Exercise details:
Every line of the material is to be transcribed verbatim, with images omitted.

Data below:
_____
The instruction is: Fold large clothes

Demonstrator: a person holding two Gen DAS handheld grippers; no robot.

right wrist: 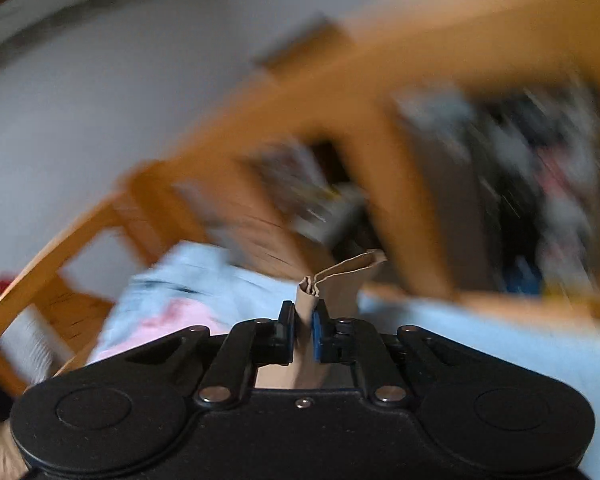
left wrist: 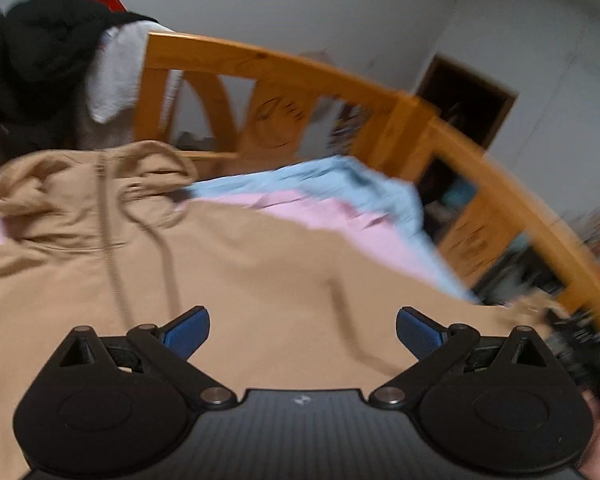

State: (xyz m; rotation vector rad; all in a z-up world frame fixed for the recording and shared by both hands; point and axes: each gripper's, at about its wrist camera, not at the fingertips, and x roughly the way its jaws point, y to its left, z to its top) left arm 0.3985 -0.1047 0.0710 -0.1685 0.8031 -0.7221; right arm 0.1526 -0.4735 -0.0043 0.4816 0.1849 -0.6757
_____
Solution to the exercise:
The instruction is: Fold large clothes

Demonstrator: a person holding two Gen DAS handheld grippers; no robot.

right wrist: 
left wrist: 

State: (xyz m; rotation vector rad; all in a z-up world frame fixed for the recording and shared by both hands; point and axes: each gripper's, at about its wrist camera, not at the fingertips, and x roughly the way its jaws point, y to its left, z to its top) left arm 0.3985 -0.1047 0.0710 -0.1685 0.8031 -0.7221; right arm 0.1526 -0.4735 -0.0043 0.4816 0.1849 -0.6757

Besides this answer, the exercise requires nothing else.